Opsi kedua ialah memperkuat perlindungan terhadap rakyat Palestina. PBB mengakui Israel sebagai kekuatan pendudukan (occupying power) di Palestina. Sesuai dengan Konvensi Jenewa 1949, pendudukan harus bersifat sementara dan kekuatan pendudukan harus melindungi penduduk sipil.

Guna memperkuat perlindungan penduduk sipil itu, penduduk Palestina, terutama di Gaza, perlu ditempatkan ke dalam sistem perlindungan internasional di bawah PBB. Masyarakat internasional juga perlu mendukung inisiatif penyelenggaraan pertemuan high contracting parties Konvensi Jenewa 1949 sebagai langkah simbolis untuk menekan Israel mematuhi konvensi dimaksud.

Opsi ketiga ialah menuntut akuntabilitas Israel. Dewan HAM PBB telah mengadakan sidang khusus guna membahas agresi Israel pada akhir Juli lalu. Sesi tersebut membentuk komisi penyidik untuk menyelidiki berbagai dugaan pelanggaran hukum kemanusiaan dan hukum HAM internasional oleh Israel.

Tuntutan pertanggungjawaban Israel, khususnya criminal accountability para pejabat Israel yang terlibat dalam perencanaan dan pelaksanaan agresi serta pembunuhan terhadap rakyat sipil Palestina, merupakan mekanisme deterrent yang dapat mencegah terjadinya tragedi serupa pada masa depan. Pemerintah Palestina juga telah menegaskan kembali keinginannya agar Mahkamah Pidana Internasional (ICC) dapat melaksanakan yurisdiksi di wilayah Palestina dengan memanfaatkan mekanisme yang tersedia pada Statuta Roma. Hasil kerja Komisi Penyidik tentu dapat membantu pelaksanaan tugas ICC.

Opsi keempat adalah boikot Israel. Penerapan langkah itu memang sangat kompleks. Sebab, dalam era globalisasi, perusahaan multinasional mempunyai cabang, anak perusahaan, saham di perusahaan lain, atau beroperasi di berbagai wilayah dunia. Walaupun dampak boikot mungkin masih sangat kecil, langkah tersebut merupakan tindakan simbolis yang sangat berarti seperti yang telah dilakukan Uni Eropa.

Proses Perdamaian

Proses perdamaian Israel-Palestina sudah semestinya dilakukan secara komprehensif dan mencakup seluruh inti permasalahan. Yaitu, isu perbatasan, keamanan, pengungsi, Jerusalem, permukiman, dan sumber air.

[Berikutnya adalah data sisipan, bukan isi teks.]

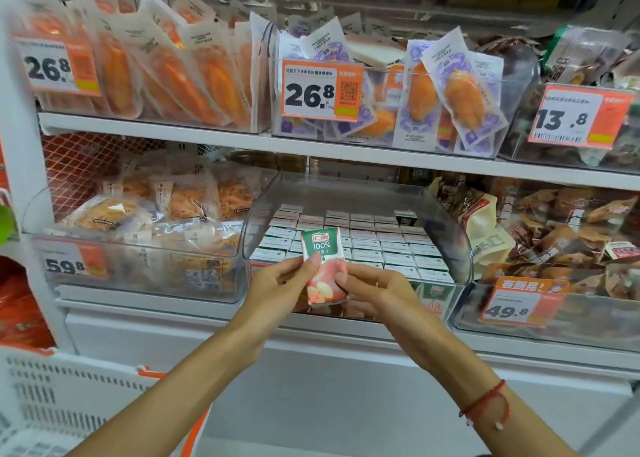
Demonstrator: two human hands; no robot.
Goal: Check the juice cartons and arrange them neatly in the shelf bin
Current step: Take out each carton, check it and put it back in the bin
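We hold one small juice carton (325, 266) upright just in front of the shelf bin (450, 221), at its front edge, our left hand (277, 288) pinching its left side with the thumb on the face and our right hand (375, 292) pinching its lower right corner. It looks light, stiff-walled but dentable, so we would grip the flat sides gently. Behind it the packed cartons (377, 245) show only their tops, and the bin's front label is hidden by our hands.

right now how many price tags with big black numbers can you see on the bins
5: orange-and-white price tags, 26.8 upper left, 26.8 upper middle, 13.8 upper right, 59.8 lower left, 49.8 lower right. The hands may hide another.
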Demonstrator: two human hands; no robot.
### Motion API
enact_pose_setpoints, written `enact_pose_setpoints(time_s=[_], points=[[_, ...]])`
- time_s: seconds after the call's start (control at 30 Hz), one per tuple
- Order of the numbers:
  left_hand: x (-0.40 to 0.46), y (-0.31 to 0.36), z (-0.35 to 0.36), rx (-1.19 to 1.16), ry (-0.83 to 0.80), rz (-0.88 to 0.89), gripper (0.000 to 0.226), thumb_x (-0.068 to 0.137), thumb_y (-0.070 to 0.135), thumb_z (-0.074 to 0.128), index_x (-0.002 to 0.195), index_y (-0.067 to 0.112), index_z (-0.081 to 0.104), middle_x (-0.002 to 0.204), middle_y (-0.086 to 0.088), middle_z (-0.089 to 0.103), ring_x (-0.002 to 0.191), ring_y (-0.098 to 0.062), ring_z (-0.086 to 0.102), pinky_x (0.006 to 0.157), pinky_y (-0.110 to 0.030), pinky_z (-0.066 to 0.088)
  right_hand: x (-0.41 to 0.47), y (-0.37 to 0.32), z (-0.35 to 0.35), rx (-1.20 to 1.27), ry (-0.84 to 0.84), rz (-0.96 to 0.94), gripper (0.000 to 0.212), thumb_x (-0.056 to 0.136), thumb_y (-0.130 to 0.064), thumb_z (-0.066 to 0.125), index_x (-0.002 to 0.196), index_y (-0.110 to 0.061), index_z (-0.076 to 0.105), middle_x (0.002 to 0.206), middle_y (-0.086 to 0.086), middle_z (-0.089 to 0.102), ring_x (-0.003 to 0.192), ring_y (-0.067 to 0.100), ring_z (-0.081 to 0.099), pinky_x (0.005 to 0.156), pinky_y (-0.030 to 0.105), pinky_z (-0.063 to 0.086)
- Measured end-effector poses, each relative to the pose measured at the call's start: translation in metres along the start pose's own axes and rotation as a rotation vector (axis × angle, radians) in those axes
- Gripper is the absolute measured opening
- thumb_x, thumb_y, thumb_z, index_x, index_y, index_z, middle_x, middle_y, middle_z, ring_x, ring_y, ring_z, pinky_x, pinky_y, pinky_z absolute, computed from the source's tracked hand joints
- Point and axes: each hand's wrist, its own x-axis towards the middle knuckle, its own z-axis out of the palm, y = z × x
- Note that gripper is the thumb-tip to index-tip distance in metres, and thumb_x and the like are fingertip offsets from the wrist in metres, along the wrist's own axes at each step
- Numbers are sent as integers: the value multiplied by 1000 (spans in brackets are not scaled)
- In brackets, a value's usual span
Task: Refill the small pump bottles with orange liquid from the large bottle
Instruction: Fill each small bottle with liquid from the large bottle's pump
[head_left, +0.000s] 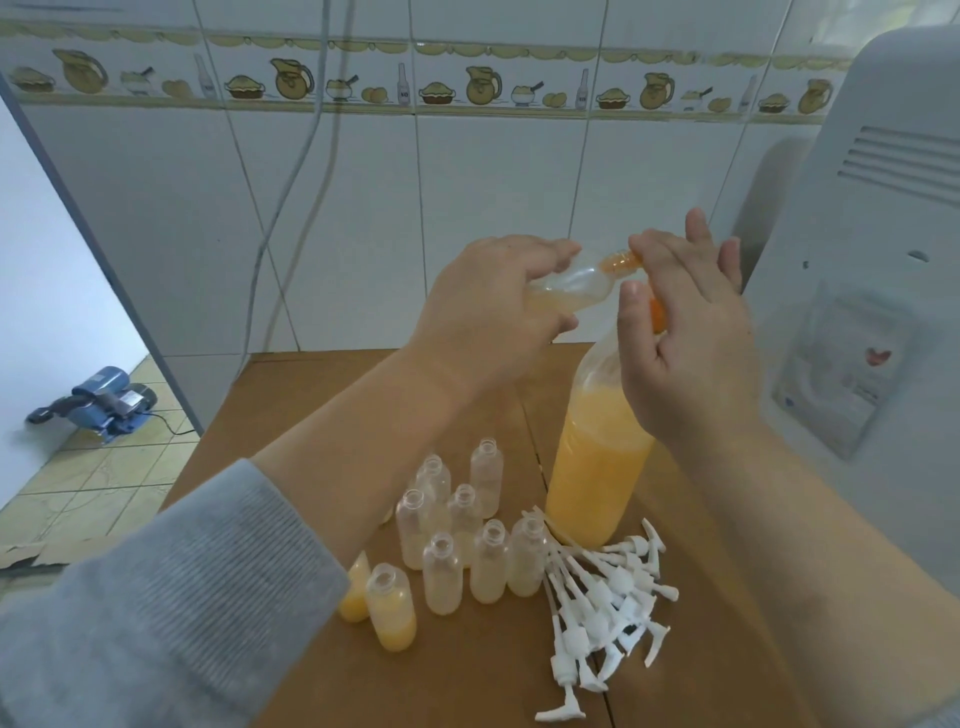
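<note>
While tilted, small bottle (571, 288) in left hand (488, 317)

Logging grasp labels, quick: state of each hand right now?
Left hand: closed on a small bottle, tipped sideways.
Right hand: fingers spread, something orange pinched at thumb; what it is cannot be told.

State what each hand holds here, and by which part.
The left hand grips a small bottle around its body, tilted sideways. The right hand pinches that bottle's neck, with something orange against its palm, possibly a cap.

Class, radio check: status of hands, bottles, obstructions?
Left hand grips tilted small bottle; right hand at its neck. Large bottle upright below. Pump heads piled beside.
</note>
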Motion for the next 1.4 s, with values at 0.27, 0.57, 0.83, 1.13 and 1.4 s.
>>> enact_pose_setpoints(time_s=[0.27,0.57,0.83,1.13,1.4], points=[[-7,-7,14,94,-62,-2,56,84,29,68,137,24,49,133,12,55,126,-11,42,101,-15,23,-12,1,8,-15,-67,25,50,94,-27,29,132,-3,50,136,12,52,140,25,30,119,31,9],[-1,-4,7,56,-8,18,55,82,30,69,134,24,52,132,11,56,126,-11,43,107,-24,29,-2,-2,4,10,-14,6,47,96,-31,33,129,-2,53,132,12,54,138,27,34,118,33,11],[-2,-9,9,64,-54,-6,56,81,29,70,134,24,52,130,11,57,124,-11,44,104,-23,31,-7,-8,10,84,-38,105,52,98,-34,24,131,-5,52,136,9,52,140,22,29,117,27,6],[-2,-3,10,44,-45,16,56,80,27,71,133,24,54,126,13,58,121,-12,46,101,-22,33,-10,-1,9,104,58,93,44,100,-25,27,128,-6,55,132,9,55,137,23,34,118,31,12],[-3,-7,6,23,-24,2,57,78,29,72,132,24,54,124,12,59,119,-12,47,102,-23,34,-5,-4,4,70,-32,61,52,100,-33,22,133,-5,51,136,10,52,138,23,33,117,26,8]])
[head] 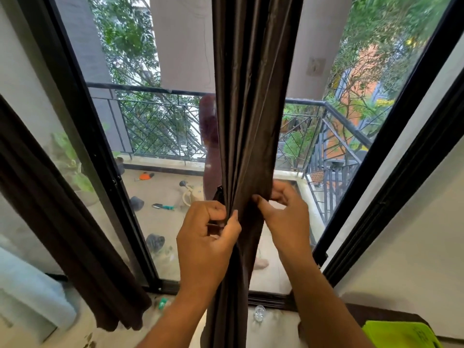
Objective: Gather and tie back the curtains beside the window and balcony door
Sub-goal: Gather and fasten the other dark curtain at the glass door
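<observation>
Both hands work at the gathered curtain (pixel 247 136) in front of the balcony door glass: the left hand (pixel 209 237) pinches its folds, the right hand (pixel 286 212) curls fingers behind, and a good tie needs folds held tight together.

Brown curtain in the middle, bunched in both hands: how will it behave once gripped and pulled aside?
Likely floppy: the brown curtain hangs in long soft folds and pinches narrow where the left hand and right hand squeeze it. Its sheen suggests smooth fabric, so folds may slip out of a loose grip. Probably light, since fingers alone hold the bunch.
</observation>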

Format dan struktur proses perdamaian yang selama ini didominasi satu negara juga harus ditinjau kembali. Mediator harus pihak yang dipercaya dan kredibel serta adil dan imparsial. Oleh karena itu, terdapat keperluan untuk menghidupkan kembali mediasi oleh Quartet (AS, Rusia, Uni Eropa dan PBB). Keterlibatan empat pihak secara berimbang memungkinkan perundingan lebih fokus dan memperhatikan aspirasi pihak-pihak yang bertikai secara adil dan fair.

Dengan menyimak dinamika di DK PBB, politik internal di Israel dan Palestina serta perkembangan situasi di kawasan Timur Tengah dan global, tampaknya perdamaian Israel-Palestina masih jauh dari kenyataan.